EXERCISE DIRECTIONS
All lines from the one containing "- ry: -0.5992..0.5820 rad" down to the one containing "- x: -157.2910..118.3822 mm", both ends included, are to be given again exactly; omit the rest of the listing below.

:::

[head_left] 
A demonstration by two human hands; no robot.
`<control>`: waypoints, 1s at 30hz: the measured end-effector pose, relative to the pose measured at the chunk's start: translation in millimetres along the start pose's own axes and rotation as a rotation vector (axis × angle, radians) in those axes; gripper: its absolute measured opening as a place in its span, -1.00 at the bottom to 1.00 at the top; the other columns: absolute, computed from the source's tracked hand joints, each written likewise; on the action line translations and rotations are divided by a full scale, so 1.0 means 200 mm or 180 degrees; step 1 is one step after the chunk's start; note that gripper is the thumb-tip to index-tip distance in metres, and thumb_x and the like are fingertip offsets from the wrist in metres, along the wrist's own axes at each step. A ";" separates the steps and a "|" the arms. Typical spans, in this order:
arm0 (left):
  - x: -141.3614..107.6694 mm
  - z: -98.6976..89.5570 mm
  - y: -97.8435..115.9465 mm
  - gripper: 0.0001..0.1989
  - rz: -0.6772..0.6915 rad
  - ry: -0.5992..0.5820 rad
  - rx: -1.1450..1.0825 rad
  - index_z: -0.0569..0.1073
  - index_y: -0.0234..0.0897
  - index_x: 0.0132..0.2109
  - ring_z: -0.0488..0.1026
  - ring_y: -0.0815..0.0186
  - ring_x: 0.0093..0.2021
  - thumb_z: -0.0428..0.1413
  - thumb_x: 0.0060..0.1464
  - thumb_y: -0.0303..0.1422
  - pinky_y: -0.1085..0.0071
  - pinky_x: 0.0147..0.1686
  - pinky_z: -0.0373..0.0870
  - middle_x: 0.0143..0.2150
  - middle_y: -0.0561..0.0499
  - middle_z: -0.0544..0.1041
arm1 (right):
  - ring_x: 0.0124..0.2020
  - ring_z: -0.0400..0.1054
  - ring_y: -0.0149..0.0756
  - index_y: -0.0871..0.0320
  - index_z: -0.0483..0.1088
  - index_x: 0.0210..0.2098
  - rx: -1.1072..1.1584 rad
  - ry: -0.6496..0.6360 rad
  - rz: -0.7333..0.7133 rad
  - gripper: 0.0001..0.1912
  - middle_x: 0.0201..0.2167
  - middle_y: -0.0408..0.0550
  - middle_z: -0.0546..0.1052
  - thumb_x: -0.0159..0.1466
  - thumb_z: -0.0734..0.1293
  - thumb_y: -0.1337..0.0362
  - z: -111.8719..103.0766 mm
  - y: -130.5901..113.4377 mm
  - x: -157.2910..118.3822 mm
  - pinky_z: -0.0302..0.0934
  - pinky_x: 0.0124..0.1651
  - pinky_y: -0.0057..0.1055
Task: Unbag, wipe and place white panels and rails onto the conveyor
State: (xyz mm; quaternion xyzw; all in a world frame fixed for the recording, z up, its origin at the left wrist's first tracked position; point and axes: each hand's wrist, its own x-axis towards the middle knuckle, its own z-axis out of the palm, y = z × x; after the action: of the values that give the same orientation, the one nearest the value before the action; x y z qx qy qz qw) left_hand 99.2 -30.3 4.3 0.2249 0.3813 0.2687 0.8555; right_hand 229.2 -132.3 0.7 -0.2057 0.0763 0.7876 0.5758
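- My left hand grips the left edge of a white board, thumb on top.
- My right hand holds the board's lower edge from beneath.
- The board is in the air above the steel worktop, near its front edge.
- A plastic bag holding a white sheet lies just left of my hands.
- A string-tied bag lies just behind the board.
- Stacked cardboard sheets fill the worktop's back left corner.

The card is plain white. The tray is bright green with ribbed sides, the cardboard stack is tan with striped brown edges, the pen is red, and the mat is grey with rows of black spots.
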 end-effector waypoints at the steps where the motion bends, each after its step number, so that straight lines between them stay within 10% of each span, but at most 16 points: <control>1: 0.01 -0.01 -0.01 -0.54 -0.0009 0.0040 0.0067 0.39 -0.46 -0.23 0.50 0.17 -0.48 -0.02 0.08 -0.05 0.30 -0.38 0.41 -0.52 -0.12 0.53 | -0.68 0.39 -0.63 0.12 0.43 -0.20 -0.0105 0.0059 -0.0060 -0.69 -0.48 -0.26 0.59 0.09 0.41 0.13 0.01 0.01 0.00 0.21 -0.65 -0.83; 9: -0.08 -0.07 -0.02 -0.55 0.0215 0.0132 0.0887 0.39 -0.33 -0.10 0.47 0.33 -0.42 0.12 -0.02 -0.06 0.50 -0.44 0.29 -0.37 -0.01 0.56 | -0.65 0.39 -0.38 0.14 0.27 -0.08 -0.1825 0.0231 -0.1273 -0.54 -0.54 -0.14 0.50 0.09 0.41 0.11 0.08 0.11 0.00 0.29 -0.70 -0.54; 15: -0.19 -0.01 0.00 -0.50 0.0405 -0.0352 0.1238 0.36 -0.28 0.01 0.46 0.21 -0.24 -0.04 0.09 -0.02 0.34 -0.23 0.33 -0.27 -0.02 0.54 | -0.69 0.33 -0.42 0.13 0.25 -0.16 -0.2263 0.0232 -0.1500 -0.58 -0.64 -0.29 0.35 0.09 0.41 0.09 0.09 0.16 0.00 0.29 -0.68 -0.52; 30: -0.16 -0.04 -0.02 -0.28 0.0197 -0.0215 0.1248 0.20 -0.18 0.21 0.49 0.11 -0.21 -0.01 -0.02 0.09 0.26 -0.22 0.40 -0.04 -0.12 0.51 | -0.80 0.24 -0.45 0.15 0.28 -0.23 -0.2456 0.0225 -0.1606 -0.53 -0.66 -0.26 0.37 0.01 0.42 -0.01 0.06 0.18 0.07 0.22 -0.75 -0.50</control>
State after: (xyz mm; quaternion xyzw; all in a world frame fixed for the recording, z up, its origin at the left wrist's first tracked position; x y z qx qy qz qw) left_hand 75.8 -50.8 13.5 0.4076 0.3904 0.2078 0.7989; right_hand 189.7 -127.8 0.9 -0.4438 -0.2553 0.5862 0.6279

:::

RESULT BELOW
  - ry: -0.5992..0.5820 rad
  - rx: -1.1450..1.0825 rad
  - index_z: -0.0569..0.1073
  - index_y: -0.0234..0.0897
  - index_x: 0.0132..0.2109
  - ring_z: -0.0488..0.1026
  - ring_y: -0.0815..0.0186
  - ring_x: 0.0093..0.2021
  - thumb_z: -0.0428..0.1413
  - thumb_x: 0.0060..0.1464
  - thumb_y: -0.0303..0.1422
  - pinky_y: -0.1085..0.0071
  - pinky_x: 0.0147..0.1686
  - pinky_z: -0.0373..0.0870
  - middle_x: 0.0143..0.2150
  - middle_y: -0.0561..0.0499
  - middle_z: -0.0544..0.1041
arm1 (right):
  - ring_x: 0.0124..0.2020
  - ring_z: -0.0400..0.1054
  - ring_y: -0.0149..0.0756
  - index_y: -0.0871..0.0320
  - index_z: -0.0483..0.1088
  - index_x: 0.0210..0.2098
  - rx: -1.1072..1.1584 rad
  - ry: -0.6496..0.6360 rad
  - rz: -0.7333..0.7133 rad
  - gripper: 0.0001..0.1912
  - middle_x: 0.0201..0.2167
  - middle_y: -0.0408..0.0550
  - middle_z: -0.0546..0.1052
  - thumb_x: -0.0159..0.1466
  - thumb_z: -0.0734..0.1293
  - thumb_y: -0.1337..0.0362
  - z: -111.8719..103.0766 mm
  - y: -130.5901..113.4377 mm
  - x: -157.2910..118.3822 mm

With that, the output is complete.